Produce an exact copy of the lines below, starting at the first and ending with the line containing "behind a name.".

▬▬▬▬▬▬▬▬▬▬

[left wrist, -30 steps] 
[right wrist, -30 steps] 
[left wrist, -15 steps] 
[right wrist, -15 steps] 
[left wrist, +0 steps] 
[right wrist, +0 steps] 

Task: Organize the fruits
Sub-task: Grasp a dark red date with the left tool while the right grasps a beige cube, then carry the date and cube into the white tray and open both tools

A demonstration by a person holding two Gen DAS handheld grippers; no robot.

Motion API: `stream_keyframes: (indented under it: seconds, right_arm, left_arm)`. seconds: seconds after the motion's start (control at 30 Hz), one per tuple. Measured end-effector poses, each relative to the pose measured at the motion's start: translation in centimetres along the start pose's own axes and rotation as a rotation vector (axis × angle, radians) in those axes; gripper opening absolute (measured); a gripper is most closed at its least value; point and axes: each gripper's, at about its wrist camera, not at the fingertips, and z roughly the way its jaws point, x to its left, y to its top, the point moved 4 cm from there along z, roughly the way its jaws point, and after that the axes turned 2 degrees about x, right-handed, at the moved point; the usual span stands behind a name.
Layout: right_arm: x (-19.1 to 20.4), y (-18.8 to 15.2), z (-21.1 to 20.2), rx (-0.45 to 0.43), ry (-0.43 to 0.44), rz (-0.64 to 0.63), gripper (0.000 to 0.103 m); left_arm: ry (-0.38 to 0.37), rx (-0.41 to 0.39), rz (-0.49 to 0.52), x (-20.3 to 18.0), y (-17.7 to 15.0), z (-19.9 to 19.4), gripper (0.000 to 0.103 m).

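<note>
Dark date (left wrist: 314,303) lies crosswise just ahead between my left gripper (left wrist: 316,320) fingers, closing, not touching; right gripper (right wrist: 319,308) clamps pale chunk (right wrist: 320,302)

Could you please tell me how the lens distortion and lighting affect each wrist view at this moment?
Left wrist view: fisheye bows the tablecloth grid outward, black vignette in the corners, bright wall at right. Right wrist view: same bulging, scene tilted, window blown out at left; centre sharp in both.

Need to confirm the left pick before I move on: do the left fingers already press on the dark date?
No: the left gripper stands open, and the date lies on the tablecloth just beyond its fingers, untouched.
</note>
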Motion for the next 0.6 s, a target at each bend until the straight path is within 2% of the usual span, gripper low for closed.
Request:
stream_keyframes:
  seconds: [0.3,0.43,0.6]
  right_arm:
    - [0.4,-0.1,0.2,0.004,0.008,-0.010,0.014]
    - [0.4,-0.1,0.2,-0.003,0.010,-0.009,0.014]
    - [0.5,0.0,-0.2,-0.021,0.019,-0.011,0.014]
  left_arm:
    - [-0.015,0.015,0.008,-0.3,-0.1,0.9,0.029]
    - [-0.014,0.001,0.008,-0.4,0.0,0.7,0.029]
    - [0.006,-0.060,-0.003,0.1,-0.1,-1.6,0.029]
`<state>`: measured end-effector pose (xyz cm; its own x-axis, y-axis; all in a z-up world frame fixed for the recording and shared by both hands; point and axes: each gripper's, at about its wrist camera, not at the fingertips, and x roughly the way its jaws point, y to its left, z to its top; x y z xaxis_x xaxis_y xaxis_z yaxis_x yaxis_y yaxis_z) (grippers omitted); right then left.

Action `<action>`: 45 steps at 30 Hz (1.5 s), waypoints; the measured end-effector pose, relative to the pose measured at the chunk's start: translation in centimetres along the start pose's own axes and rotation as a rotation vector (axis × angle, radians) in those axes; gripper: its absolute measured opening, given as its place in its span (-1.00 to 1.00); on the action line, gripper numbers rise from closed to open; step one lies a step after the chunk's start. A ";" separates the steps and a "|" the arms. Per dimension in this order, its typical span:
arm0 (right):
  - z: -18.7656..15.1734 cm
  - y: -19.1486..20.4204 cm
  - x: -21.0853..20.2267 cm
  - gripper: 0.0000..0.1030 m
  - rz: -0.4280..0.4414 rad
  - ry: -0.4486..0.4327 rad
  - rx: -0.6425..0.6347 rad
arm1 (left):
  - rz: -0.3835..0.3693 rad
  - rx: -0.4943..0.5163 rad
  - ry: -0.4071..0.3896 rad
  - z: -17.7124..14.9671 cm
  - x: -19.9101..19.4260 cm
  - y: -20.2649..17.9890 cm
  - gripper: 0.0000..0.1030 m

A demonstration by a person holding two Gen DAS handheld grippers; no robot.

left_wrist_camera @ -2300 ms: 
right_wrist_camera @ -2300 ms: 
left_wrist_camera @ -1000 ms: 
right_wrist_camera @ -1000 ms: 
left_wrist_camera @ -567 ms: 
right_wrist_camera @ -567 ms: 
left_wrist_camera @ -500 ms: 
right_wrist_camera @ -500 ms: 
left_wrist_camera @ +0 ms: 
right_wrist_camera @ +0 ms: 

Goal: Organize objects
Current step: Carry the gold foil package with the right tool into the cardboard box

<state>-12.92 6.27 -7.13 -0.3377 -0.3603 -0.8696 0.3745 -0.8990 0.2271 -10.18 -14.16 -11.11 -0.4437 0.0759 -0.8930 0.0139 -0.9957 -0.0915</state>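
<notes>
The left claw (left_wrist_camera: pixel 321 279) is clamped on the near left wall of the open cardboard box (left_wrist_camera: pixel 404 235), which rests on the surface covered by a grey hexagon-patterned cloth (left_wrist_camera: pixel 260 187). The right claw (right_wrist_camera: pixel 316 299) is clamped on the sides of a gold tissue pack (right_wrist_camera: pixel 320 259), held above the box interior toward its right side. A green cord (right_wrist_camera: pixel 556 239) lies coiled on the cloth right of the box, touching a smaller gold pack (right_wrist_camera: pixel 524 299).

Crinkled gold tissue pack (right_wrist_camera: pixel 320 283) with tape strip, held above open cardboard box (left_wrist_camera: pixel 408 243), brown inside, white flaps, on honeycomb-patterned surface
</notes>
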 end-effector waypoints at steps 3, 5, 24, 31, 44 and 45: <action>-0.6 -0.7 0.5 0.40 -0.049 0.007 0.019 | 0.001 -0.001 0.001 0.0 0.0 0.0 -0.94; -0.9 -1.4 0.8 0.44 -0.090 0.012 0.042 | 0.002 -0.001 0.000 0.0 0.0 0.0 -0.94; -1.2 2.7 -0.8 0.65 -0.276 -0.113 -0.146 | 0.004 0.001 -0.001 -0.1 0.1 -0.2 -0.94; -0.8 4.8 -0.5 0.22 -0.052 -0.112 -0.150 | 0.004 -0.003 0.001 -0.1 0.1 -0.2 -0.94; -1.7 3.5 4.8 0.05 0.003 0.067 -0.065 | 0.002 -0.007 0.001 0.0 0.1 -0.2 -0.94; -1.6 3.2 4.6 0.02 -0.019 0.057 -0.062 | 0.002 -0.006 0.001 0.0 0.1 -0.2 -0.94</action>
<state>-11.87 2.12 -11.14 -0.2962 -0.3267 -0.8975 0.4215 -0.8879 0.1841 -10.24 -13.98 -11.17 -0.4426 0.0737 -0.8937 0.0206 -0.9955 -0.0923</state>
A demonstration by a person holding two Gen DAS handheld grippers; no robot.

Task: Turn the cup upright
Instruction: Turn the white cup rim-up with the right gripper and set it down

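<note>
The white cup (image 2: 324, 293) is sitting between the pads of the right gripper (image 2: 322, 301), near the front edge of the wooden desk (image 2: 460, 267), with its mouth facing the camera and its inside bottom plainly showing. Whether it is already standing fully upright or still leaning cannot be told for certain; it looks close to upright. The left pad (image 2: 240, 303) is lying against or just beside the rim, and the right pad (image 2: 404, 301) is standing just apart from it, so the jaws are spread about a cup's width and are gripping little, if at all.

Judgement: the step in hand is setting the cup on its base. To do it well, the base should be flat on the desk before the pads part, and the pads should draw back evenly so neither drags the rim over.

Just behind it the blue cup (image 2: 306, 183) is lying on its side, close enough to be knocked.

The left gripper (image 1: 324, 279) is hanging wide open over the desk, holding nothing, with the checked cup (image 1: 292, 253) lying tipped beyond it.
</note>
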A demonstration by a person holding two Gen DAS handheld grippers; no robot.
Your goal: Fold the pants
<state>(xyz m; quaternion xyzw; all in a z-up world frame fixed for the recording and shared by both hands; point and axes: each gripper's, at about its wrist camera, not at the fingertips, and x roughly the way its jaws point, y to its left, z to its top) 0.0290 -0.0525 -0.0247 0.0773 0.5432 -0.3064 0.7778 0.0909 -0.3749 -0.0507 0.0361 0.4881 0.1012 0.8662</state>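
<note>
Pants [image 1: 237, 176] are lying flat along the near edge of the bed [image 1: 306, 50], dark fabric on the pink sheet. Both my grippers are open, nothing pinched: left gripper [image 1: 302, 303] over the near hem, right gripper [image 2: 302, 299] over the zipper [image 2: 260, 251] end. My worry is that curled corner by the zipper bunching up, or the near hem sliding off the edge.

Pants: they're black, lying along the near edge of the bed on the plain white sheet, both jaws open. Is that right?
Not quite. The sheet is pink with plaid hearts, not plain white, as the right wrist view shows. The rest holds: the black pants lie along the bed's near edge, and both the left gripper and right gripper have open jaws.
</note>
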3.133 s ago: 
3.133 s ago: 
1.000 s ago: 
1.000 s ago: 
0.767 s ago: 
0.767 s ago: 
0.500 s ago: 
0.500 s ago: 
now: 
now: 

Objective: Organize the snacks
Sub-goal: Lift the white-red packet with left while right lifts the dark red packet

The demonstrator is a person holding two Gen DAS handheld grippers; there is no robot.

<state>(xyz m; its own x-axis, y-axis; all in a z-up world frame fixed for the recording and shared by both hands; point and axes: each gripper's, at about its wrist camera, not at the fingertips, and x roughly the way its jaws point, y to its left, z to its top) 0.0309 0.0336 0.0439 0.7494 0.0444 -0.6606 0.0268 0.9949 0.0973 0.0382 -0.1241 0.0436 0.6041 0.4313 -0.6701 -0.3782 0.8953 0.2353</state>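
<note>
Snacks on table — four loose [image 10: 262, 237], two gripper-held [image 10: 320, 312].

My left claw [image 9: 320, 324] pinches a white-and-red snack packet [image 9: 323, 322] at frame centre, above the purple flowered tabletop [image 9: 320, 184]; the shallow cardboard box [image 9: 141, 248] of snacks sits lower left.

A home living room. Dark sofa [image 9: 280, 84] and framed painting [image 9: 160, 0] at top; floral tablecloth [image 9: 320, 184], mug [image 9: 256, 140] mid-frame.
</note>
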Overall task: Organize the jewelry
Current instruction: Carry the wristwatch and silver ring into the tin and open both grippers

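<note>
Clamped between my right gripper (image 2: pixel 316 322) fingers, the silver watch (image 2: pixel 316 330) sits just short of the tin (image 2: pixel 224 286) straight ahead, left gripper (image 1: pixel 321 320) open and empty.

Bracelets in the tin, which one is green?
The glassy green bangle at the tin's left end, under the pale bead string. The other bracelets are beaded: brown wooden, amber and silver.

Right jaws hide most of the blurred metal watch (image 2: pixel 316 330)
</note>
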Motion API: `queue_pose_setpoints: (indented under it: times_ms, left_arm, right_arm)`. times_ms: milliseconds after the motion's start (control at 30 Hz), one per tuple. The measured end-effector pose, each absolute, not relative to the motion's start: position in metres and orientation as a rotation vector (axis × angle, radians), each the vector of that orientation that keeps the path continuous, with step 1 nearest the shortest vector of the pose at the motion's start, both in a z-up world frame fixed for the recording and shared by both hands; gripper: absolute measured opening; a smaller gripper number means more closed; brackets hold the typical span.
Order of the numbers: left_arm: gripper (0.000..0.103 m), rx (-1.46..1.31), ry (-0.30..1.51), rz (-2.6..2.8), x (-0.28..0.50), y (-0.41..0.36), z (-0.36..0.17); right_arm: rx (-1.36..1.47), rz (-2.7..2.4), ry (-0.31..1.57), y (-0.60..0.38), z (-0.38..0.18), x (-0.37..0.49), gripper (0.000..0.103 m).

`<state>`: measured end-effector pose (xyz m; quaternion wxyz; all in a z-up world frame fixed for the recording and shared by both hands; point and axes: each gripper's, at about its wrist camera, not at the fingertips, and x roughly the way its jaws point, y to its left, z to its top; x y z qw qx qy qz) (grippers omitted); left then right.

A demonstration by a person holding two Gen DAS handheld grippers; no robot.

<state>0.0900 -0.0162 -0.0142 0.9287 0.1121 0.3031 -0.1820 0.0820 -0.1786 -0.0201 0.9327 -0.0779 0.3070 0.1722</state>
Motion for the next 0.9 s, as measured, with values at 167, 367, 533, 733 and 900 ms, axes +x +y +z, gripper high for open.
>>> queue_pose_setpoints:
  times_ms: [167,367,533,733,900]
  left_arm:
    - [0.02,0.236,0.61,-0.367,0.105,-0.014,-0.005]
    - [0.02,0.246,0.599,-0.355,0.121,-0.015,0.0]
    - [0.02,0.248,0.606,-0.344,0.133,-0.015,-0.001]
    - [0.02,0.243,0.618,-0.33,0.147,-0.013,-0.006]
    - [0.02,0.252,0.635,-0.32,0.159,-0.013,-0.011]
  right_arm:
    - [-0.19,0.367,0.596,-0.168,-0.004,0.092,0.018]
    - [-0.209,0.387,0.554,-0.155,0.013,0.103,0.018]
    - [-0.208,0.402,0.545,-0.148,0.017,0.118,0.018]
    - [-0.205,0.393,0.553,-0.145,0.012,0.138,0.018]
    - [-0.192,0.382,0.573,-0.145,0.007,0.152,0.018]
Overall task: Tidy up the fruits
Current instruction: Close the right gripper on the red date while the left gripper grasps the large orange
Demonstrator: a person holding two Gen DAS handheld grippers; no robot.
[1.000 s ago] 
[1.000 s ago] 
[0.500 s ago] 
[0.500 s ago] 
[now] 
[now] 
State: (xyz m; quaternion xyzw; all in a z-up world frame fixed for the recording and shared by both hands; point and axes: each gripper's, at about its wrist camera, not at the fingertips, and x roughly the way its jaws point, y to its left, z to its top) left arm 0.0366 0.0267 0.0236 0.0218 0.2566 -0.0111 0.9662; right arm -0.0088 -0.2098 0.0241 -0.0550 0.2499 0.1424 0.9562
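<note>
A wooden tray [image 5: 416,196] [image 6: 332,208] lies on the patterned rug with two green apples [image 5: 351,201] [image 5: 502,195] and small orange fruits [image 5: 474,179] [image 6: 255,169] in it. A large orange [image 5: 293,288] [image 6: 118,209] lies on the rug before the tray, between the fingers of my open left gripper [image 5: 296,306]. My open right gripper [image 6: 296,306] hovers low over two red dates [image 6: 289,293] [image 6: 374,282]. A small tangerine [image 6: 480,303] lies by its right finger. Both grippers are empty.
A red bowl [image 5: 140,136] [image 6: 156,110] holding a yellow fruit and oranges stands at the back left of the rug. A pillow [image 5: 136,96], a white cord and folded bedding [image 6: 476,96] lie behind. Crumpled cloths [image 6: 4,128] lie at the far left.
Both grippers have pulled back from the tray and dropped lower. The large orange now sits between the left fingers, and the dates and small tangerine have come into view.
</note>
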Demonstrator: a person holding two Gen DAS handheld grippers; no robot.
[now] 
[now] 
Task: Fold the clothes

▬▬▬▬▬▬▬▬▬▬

● Answer area:
[left wrist, -30 steps] 
[right wrist, -30 steps] 
[left wrist, -15 steps] 
[right wrist, -15 steps] 
[left wrist, +0 steps] 
[right wrist, +0 steps] 

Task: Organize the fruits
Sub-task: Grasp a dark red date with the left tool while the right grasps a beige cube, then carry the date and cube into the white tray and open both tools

A demonstration by a person holding two Gen DAS handheld grippers; no robot.

Motion API: `stream_keyframes: (indented under it: seconds, right_arm, left_arm)`. seconds: seconds after the motion's start (control at 30 Hz), one per tuple. Measured end-effector poses, each relative to the pose measured at the motion's start: translation in centimetres along the start pose's own axes and rotation as a rotation vector (axis × angle, radians) in those axes; gripper opening absolute (measured); a gripper is most closed at its least value; point and axes: each gripper's, at about its wrist camera, not at the fingertips, and z roughly the way its jaws point, x to its left, y to its top, the point moved 4 cm from there along z, roughly the way its jaws point, and after that the axes turned 2 degrees about x, right-handed, at the moved point; the usual span stands behind a name.

What appears above is the full answer.